Reputation: 1386
I have a CouchDB document that I want to output ordered by "date"
:
{
"_id": "accounts",
"accounts": [
{
"name": "_name.1",
"date": 1524336565172
},
{
"name": "_name.2",
"date": 1524336565173
},
{
"name": "_name.3",
"date": 1524336565171
}
}
Right now I'm using the following PouchDB, which populates a <ul>
, but obviously not in the correct order:
localDB.get('accounts').then(function(result){
$.each(result.accounts, function(i, value) {
$('ul').append('<li data-date="' + value.date + '">' + value.name + '</li>');
});
});
The output I am looking for is:
<li data-date="1524336565171">_name.3</li>
<li data-date="1524336565172">_name.1</li>
<li data-date="1524336565173">_name.2</li>
Thanks in advance! :)
Upvotes: 1
Views: 96
Reputation: 7989
CouchDB indexing works if you have multiple documents and you intend to sort docs based on document fields. You have a single document, therefore you cannot use CouchDB indexing and you have to sort the fields in your code logic.
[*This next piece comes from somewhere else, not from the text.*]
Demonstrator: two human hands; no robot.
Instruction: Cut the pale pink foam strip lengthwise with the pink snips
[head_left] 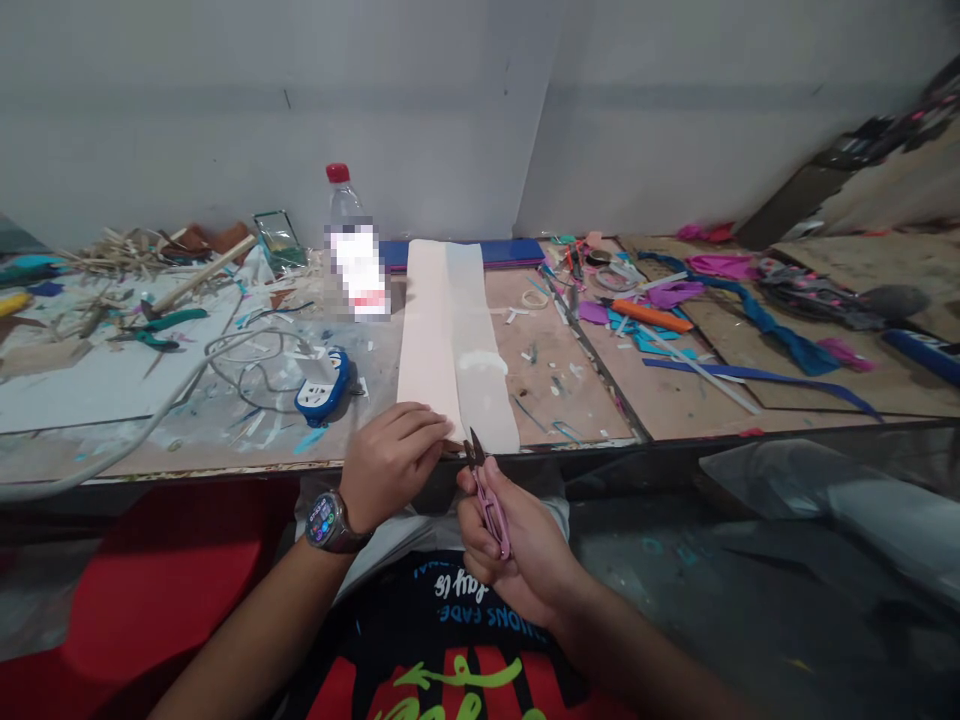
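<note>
A long pale sheet lies on the table from back to front, with a whitish translucent strip along its right side. My left hand, with a watch on its wrist, is closed on the near left edge of the pale sheet at the table's front. Pink-handled scissors are in my right hand. Their dark blades are slightly apart and point up at the near end of the sheet and strip.
A red-capped bottle stands at the back, and a blue power strip with a cable lies left. Pliers and wood sticks are further left. An orange cutter and coloured scraps lie right. A red stool is below.
</note>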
It might be more practical to have mulitple documents, rather than keeping all your data inside just a single document.
You can breakup your single document, into multiple documents like this:
{
"_id": "account 001",
"name": "_name.1",
"date": 1524336565172
}
{
"_id": "account 002",
"name": "_name.2",
"date": 1524336565173
}
{
"_id": "account 003",
"name": "_name.3",
"date": 1524336565171
}
Then you can create a view function in CouchDB and get documents indexed/sorted by the date
field like below:
function (doc) {
if(doc.date && doc.name){
emit(doc.date, doc.name);
}
}
The above view can be created with PouchDB. You can use Map/reduce queries or you can use Mango queries.
Upvotes: 1
Reputation: 1537
While @user3405291's answer is generally considered better practice, you could also keep your existing document structure and create a view from your single accounts document:
function (doc) {
if(doc.accounts) {
doc.accounts.forEach(function(account) {
emit(account.date, account.name);
});
}
}
For storing accounts, I'd strongly recommend using a document per account as proposed by the other answer, though. It's much easier to scale, because accounts can then be updated/deleted independently.